When using the model for prediction, images fed into the model were first normalized (percentile range 1.7 to 99.8). The model was then run with the probability/score threshold set to 0.50, overlap threshold set to 0.70, number of tiles set to 16, and boundary exclusion set to 2. Our trained StarDist model with optimized parameter pre-loaded is available in the public domain (https://zenodo.org/record/8091889).

StarDist model validation

We compared the performance of our StarDist model against manual counting and pixel-based automated cell counting using 10 randomly selected FOV images (different from training FOVs), containing images from both inner and outer foreskin tissues. Validation FOVs were 600 × 600 µm (1500 × 1500 pixels) in size, excluded areas with tissue folding, and included the full thickness of the epidermis and at least half of the thickness of the dermis. Manual counting of the validation images was completed by a single trained lab member.
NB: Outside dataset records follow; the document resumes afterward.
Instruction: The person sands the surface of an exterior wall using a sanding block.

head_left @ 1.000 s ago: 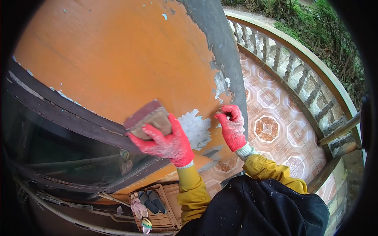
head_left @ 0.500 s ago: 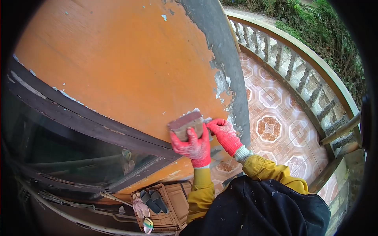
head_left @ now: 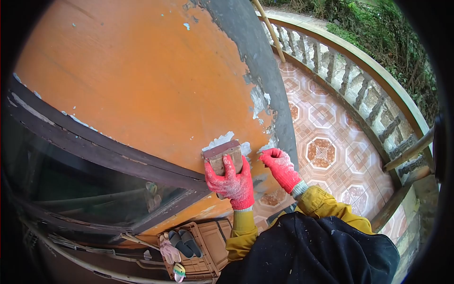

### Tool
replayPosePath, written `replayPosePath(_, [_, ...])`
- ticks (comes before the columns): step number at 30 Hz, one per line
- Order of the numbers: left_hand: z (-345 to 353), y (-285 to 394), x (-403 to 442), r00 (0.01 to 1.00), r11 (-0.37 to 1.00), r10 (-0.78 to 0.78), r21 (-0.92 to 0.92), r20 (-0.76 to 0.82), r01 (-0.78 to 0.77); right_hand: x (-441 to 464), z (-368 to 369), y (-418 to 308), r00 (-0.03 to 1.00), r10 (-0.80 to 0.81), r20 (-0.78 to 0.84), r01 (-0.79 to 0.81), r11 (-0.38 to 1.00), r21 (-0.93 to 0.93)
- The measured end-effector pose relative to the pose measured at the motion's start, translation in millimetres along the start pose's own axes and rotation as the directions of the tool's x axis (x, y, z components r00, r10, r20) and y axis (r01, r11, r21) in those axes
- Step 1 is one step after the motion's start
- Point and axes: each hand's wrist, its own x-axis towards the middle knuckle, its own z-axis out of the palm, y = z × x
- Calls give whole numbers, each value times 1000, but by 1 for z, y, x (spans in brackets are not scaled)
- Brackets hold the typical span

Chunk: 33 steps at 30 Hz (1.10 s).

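Observation:
My left hand (head_left: 231,184), in a dusty red glove, grips a sanding block (head_left: 224,156) with a brown body and a dark red face. The block is against the orange wall (head_left: 142,85), beside the window frame's corner. Bare whitish patches (head_left: 220,140) show around it where paint is gone. My right hand (head_left: 280,166), also in a red glove, is closed in a pinch to the right of the block, by the wall's peeling edge. What its fingertips hold, if anything, is too small to make out.
A dark wooden window frame (head_left: 118,163) runs along the lower left. Below it, a brown plastic crate (head_left: 208,241) carries slippers (head_left: 184,243). To the right are a patterned tile floor (head_left: 326,118) and a curved balustrade (head_left: 350,52). Wooden poles (head_left: 411,149) lean at the right.
My right hand has moved away from the block, rightward and slightly down, opening a gap between them. The left hand stays by the same spot, and more whitish patch shows. The view has shifted slightly.

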Motion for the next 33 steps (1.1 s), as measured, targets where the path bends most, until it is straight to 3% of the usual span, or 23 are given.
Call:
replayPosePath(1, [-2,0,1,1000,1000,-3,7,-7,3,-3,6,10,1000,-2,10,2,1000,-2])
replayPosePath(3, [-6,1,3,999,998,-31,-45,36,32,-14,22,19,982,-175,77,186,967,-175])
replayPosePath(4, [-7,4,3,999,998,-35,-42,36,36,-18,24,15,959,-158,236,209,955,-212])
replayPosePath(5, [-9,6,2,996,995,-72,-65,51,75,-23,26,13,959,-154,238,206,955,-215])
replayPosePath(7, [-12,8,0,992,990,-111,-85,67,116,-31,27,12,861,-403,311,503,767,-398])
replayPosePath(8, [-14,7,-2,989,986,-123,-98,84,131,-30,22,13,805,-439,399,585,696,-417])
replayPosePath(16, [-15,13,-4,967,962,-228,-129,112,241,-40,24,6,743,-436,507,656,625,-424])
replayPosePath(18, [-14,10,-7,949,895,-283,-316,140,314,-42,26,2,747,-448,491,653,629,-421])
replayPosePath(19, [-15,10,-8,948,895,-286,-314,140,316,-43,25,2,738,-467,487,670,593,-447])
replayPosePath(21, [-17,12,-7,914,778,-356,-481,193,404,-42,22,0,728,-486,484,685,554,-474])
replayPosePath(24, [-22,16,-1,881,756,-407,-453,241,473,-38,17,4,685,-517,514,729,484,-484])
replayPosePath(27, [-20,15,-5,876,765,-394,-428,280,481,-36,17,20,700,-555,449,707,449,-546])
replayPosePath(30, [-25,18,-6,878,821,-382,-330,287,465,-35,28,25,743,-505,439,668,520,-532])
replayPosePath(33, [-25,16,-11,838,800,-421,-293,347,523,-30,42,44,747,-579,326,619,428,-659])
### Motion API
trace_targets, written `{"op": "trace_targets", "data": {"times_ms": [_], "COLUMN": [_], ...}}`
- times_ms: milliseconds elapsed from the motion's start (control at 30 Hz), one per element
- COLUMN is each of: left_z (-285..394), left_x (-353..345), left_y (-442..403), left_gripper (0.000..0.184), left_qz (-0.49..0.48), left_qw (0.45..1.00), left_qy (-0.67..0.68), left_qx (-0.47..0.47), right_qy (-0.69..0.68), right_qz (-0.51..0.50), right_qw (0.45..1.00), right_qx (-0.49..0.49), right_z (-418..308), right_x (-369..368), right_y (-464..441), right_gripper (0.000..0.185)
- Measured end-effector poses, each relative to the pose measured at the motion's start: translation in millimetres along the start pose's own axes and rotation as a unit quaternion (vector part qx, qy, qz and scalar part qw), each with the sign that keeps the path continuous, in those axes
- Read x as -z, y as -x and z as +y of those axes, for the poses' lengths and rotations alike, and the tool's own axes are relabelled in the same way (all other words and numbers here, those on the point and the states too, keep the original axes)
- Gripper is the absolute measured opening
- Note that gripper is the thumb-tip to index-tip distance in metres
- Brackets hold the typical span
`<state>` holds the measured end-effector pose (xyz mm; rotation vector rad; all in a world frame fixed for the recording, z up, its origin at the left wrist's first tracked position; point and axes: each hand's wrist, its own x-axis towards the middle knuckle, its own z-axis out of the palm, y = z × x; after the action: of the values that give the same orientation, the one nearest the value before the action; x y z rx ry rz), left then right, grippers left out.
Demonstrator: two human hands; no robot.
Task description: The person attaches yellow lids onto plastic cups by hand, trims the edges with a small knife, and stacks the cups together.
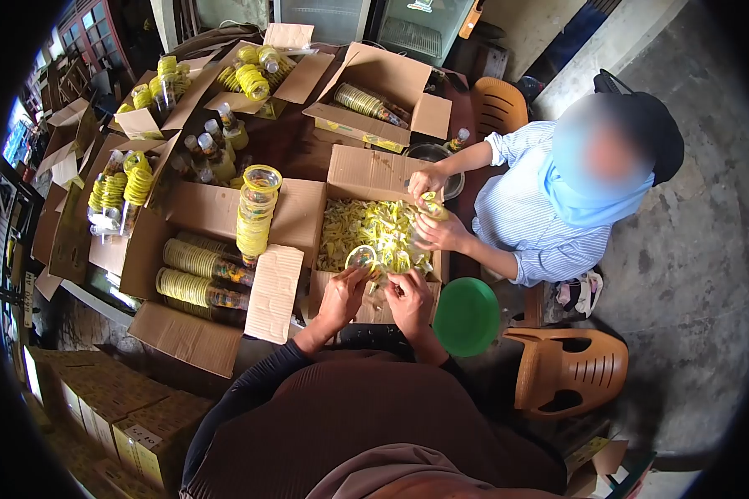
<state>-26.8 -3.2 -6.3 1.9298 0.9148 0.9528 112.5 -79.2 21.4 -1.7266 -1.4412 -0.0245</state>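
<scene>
Yellow-rimmed plastic cup (360,257): from far off, I see it over the big cardboard box (373,172), its round mouth looking up at my camera, its long way pointing mostly toward me. The left hand (341,298) pinches its near side. The right hand (410,303) bunches its fingers close by; I can't tell on what. Yellow scraps (389,226) lie below.

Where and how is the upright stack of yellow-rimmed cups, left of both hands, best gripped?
Probably around the middle of the cup stack, coming from its right, where the left hand is nearer. Tall and narrow, it offers ridged sides, while its open top faces up.
</scene>
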Motion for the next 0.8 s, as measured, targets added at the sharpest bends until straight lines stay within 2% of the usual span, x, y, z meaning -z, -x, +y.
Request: {"op": "trace_targets", "data": {"times_ms": [33,100,200,300,400,800], "left_z": [4,10,5,6,7,9], "left_x": [3,9,7,6,7,3], "left_y": [-1,-1,0,0,-1,0], "left_gripper": [0.013,0.016,0.019,0.019,0.018,0.013], "left_qz": [-0.001,0.027,0.005,0.022,0.007,-0.020], "left_qw": [1.000,0.972,0.977,0.978,0.986,0.988], "left_qy": [-0.001,-0.210,-0.199,-0.187,-0.149,-0.129], "left_qx": [-0.001,-0.102,-0.072,-0.091,-0.069,-0.085], "right_qy": [0.000,0.020,0.030,0.051,0.050,0.060], "right_qz": [0.002,0.006,0.020,0.020,0.015,0.000], "right_qw": [1.000,1.000,0.998,0.996,0.995,0.995], "right_qx": [-0.001,0.006,0.044,0.075,0.083,0.077], "right_z": [-1,-4,-6,-12,-15,-17], "right_x": [1,4,4,4,4,8], "right_y": [0,1,4,9,14,16], "right_gripper": [0.021,0.021,0.020,0.019,0.019,0.021]}}
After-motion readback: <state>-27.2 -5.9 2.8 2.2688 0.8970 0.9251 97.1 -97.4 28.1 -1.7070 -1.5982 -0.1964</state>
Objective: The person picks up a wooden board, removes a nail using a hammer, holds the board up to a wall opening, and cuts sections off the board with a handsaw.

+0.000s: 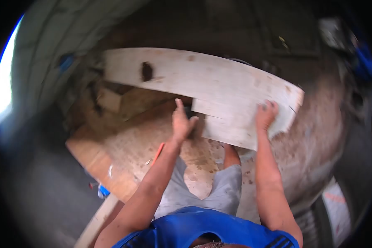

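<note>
A long pale wooden board (219,87) with a curved far edge, a stepped near edge and a dark brown spot lies across the view in front of me. My left hand (182,123) is just short of its near edge, by the step, with fingers stretched out and nothing in them. On the board's right part rests my right hand (267,115), palm side down, its fingers a little bent and apart. What supports the board from below is mostly hidden.
Beneath lies a stained brown wooden sheet (95,155). An orange stick-like thing (158,153) is beside my left forearm. A pale timber strip (98,219) lies lower left, a whitish board (337,208) lower right. Blue items (363,62) stand far right.
</note>
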A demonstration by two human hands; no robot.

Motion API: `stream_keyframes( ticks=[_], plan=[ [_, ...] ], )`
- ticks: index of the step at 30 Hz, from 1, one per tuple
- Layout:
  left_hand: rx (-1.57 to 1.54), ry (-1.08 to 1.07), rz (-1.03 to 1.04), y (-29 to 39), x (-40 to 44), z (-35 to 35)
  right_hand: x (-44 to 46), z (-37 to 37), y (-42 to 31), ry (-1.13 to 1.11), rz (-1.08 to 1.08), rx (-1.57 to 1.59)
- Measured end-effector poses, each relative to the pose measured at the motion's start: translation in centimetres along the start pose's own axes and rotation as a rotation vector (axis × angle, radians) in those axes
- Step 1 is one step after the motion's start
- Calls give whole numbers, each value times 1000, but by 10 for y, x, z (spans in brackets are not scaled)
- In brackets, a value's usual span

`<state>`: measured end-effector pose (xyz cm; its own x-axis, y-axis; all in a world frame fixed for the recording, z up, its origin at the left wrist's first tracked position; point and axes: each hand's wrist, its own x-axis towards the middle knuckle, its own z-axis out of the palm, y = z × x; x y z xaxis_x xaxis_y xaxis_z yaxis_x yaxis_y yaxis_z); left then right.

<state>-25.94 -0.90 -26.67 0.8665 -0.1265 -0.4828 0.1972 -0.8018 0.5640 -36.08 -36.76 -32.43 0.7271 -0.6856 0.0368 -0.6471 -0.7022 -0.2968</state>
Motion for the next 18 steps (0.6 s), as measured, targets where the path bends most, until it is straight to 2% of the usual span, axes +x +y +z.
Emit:
stream_keyframes(
  ticks=[3, 4, 6, 7, 9, 10, 11, 12, 13, 14, 15, 16, 17, 18],
  plan=[
    [47, -46, -33, -54, -21, -37, 5, -23, -21, -84, 1, -159],
    [84, -84, -106, -66, -24, -57, 6, -30, -40, -90, -22, -142],
    [100, -111, -193, -98, -34, -96, 10, -53, -72, -252, 143, -244],
    [119, -160, -262, -115, -37, -116, 9, -57, -78, -245, 130, -244],
    [157, -266, -376, -175, -40, -154, 16, -57, -86, -373, 190, -295],
    [217, -250, -353, -216, -48, -168, 22, -23, -51, -338, 34, -363],
    [216, -246, -419, -229, -54, -197, 15, 10, -1, -294, -91, -458],
    [264, -224, -407, -254, -57, -212, 21, 22, 22, -502, -169, -533],
    [241, -246, -467, -261, -60, -235, 19, -17, -33, -547, -111, -567],
    [149, -121, -434, -280, -68, -244, 16, -6, -23, -422, -63, -531],
    [50, 57, -385, -354, -77, -235, 21, -35, -65, -450, 33, -474],
    [-198, -23, -702, -348, -79, -253, 16, -46, -91, -348, 192, -350],
    [-336, 82, -786, -344, -80, -262, 10, -50, -103, -279, 185, -260],
    [-573, 55, -815, -362, -84, -270, 4, -70, -127, -238, 150, -175]
  ],
)
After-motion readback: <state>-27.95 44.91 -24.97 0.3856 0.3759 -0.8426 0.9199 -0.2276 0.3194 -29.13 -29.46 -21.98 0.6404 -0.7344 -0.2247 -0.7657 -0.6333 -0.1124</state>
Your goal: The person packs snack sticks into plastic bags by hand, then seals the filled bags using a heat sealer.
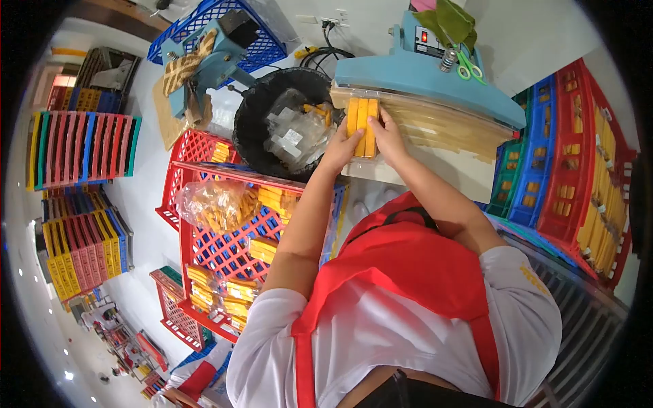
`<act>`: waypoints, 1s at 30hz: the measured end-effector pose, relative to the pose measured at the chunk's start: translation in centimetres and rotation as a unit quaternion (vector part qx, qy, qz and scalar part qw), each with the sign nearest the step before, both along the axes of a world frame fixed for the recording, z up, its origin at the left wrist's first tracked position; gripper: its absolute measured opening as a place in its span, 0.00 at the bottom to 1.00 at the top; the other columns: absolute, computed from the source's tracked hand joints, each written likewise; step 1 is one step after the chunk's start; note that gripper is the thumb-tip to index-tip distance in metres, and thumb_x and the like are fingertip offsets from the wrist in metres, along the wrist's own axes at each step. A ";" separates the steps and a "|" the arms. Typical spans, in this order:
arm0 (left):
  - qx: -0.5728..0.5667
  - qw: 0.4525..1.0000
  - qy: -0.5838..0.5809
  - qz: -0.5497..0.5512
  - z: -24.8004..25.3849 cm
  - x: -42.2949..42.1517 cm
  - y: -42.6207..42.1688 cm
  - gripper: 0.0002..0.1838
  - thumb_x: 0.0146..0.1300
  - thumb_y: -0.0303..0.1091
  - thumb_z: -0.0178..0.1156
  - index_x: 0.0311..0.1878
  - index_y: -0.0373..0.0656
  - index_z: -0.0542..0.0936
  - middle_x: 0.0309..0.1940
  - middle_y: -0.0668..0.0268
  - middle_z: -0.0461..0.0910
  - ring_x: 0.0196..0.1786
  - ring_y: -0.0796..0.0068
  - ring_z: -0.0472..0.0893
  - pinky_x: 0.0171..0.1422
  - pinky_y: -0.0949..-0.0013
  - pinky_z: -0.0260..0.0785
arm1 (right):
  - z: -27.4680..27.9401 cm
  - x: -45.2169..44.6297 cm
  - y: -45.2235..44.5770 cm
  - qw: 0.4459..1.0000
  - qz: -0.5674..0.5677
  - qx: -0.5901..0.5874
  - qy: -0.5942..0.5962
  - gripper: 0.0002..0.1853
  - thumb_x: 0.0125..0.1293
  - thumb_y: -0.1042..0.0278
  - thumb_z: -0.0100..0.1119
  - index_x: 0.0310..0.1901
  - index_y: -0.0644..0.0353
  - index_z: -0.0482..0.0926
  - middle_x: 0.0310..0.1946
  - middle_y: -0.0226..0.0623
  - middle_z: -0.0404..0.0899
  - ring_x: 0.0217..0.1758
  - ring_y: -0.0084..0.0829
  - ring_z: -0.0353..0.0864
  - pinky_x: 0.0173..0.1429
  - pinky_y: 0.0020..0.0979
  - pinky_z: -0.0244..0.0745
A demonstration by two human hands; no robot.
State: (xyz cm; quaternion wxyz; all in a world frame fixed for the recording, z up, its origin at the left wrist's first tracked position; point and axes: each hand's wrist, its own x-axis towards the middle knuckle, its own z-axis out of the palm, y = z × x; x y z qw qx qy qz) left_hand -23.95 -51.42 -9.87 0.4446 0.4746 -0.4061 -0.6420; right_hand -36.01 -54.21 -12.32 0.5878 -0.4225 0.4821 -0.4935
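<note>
A clear plastic pack of yellow sticks (362, 129) lies between my two hands, its upper end at the edge of a blue bench sealer (422, 88). My left hand (339, 148) grips the pack's left side, thumb laid across the front. On the right side, my right hand (389, 138) holds it with thumb and fingers. The sticks stand side by side inside the film. Under the sealer's arm runs a worn tan working surface (442, 132).
Left of my hands stands a black-lined bin (248, 129) with plastic scraps. Red crates (197, 255) hold more yellow packs. Stacked crates (568, 156) rise at right. Green scissors (469, 68) rest on the sealer. Another blue machine (214, 64) is at upper left.
</note>
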 end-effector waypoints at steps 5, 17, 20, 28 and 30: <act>-0.021 0.999 0.034 -0.010 -0.4 0.6 -0.1 0.26 0.61 0.31 0.49 0.61 0.37 0.54 0.51 0.61 0.67 0.51 0.75 0.69 0.53 0.73 0.63 | 0.2 0.4 0.0 0.999 0.013 0.023 -0.041 0.21 0.60 0.69 0.48 0.55 0.63 0.63 0.44 0.37 0.73 0.45 0.25 0.72 0.49 0.25 0.66; -0.014 0.999 -0.032 0.035 -1.8 0.9 -0.3 0.41 0.57 0.39 0.55 0.64 0.32 0.42 0.58 0.53 0.60 0.58 0.69 0.64 0.59 0.71 0.57 | -0.9 0.2 -0.8 0.999 0.033 -0.007 -0.025 0.25 0.61 0.67 0.49 0.58 0.66 0.58 0.50 0.40 0.68 0.51 0.28 0.69 0.53 0.26 0.63; 0.037 0.995 0.016 0.087 0.1 0.9 0.8 0.43 0.56 0.44 0.55 0.64 0.33 0.41 0.59 0.52 0.58 0.61 0.68 0.59 0.63 0.70 0.51 | -1.7 -1.0 -0.8 0.999 0.040 0.001 -0.008 0.29 0.60 0.60 0.50 0.59 0.67 0.56 0.53 0.41 0.66 0.54 0.30 0.66 0.55 0.27 0.61; -0.038 0.905 -0.340 0.254 1.0 11.6 14.9 0.14 0.59 0.32 0.49 0.46 0.35 0.72 0.34 0.58 0.78 0.39 0.68 0.76 0.45 0.71 0.65 | 2.8 -10.4 3.9 0.993 0.017 0.106 0.043 0.23 0.59 0.53 0.52 0.48 0.64 0.69 0.42 0.37 0.74 0.39 0.24 0.71 0.40 0.25 0.66; 0.120 0.864 -0.390 0.295 -2.1 15.2 19.4 0.15 0.55 0.26 0.50 0.47 0.39 0.73 0.34 0.56 0.76 0.39 0.62 0.75 0.46 0.67 0.65 | 4.3 -12.3 5.3 0.992 0.031 0.110 0.049 0.21 0.59 0.54 0.51 0.46 0.63 0.71 0.39 0.36 0.75 0.36 0.23 0.71 0.38 0.24 0.66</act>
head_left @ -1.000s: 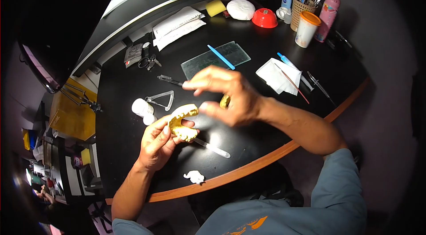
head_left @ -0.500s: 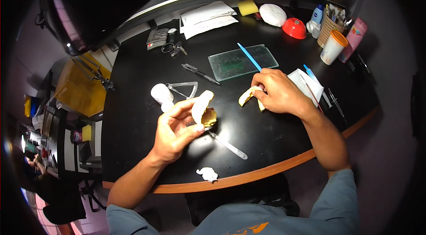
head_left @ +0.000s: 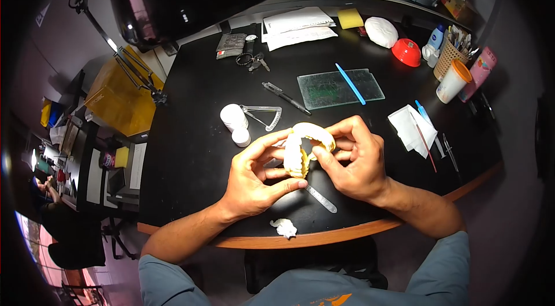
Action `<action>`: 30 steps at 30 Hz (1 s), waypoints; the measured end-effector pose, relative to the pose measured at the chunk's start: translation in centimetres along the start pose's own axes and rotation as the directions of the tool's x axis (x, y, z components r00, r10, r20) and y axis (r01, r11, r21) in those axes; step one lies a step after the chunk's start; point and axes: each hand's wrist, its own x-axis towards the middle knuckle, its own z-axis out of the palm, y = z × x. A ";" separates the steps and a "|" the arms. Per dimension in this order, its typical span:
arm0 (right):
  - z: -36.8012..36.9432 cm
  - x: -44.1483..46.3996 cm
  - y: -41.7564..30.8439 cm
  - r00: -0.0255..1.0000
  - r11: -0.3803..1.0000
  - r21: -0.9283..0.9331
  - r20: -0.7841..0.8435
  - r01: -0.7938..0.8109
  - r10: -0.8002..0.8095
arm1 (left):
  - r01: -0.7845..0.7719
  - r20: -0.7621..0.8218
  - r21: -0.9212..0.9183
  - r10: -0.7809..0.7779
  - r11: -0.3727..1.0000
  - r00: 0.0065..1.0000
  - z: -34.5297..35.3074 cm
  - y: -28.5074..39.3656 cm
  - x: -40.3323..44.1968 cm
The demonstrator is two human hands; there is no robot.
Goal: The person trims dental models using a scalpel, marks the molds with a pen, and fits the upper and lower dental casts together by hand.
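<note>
A pale yellow dental cast with a row of teeth is held up over the middle of the black table, my left hand closed around its left side. My right hand pinches a curved dental cast piece of the same colour. The two pieces meet or overlap between my hands; I cannot tell exactly where one ends. A flat metal spatula lies below them, partly hidden by my left thumb. Near my left fingers stand a white jar and a smaller white container.
Behind my hands lie a glass slab with a blue stick, a black pen and a caliper. White paper with tools is at right. A crumpled tissue sits at the front edge. A person sits far left.
My right hand has moved left and toward me, bringing its cast piece against the one in my left hand. The camera view has shifted, and the blue stick's whole length now shows.
</note>
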 end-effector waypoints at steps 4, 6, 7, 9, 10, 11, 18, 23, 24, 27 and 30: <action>0.1 -0.1 0.2 0.991 0.991 0.060 0.045 0.121 -0.124 | -0.020 -0.034 0.061 0.022 0.998 0.999 -0.5 -0.1 0.1; 0.0 0.0 0.1 0.982 0.984 0.068 0.085 0.161 -0.167 | -0.056 -0.037 0.039 0.058 0.998 0.998 -0.4 -0.3 0.1; -0.1 0.0 0.2 0.981 0.984 0.078 0.101 0.159 -0.166 | -0.066 -0.025 0.061 0.068 0.996 0.997 -0.5 -0.4 0.0; -0.1 0.0 0.2 0.976 0.981 0.090 0.115 0.174 -0.184 | -0.087 -0.004 0.109 0.088 0.990 0.996 -0.7 -0.4 0.0; -0.1 0.0 0.1 0.974 0.978 0.093 0.112 0.187 -0.197 | -0.108 -0.008 0.125 0.110 0.986 0.994 -0.7 -0.3 0.0; 0.0 0.0 0.1 0.973 0.976 0.096 0.107 0.197 -0.207 | -0.124 -0.011 0.141 0.127 0.982 0.992 -0.7 0.0 0.0; -0.4 -0.1 0.1 0.928 0.950 0.091 0.207 0.297 -0.310 | -0.144 -0.037 0.134 0.150 0.980 0.988 -0.8 -0.1 0.2; -0.5 0.1 0.2 0.919 0.940 0.081 0.197 0.333 -0.342 | -0.145 -0.047 0.148 0.154 0.978 0.987 -1.3 -0.4 0.3; -0.5 0.1 0.1 0.917 0.940 0.071 0.203 0.335 -0.342 | -0.142 -0.046 0.146 0.150 0.979 0.988 -1.3 -0.4 0.3; -0.5 0.1 0.1 0.917 0.940 0.052 0.210 0.337 -0.340 | -0.134 -0.042 0.137 0.141 0.981 0.989 -1.5 -0.6 0.4; -0.6 0.3 0.0 0.927 0.950 0.046 0.211 0.308 -0.311 | -0.087 0.003 0.111 0.087 0.990 0.996 -1.6 -0.3 0.5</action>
StarDist model performance in areas of high autofluorescence or high cell density

Four image crops containing high autofluorescence (70 × 70 µm, 175 × 175 pixels) and four image crops containing high cell density (70 × 70 µm, 175 × 175 pixels) were created from each of the 10 validation FOVs (total n = 40 high autofluorescence and n = 40 high cell density image crops). Cells were quantified in image crops by manual counting, the StarDist model, and the pixel-based model.

Statistical analyses

For StarDist model validation, the difference in FOV cell counts between manual counting and (i) the pixel-based model, and (ii) the StarDist model, was determined and statistical significance (p < 0.05) was assessed using a paired t test. Using manual counting as the gold standard, the total number of true positive, true negative, false positive, and false negative counts were determined for the pixel-based and StarDist models, and used to calculate each models sensitivity, precision, false negative rate, and false discovery rate.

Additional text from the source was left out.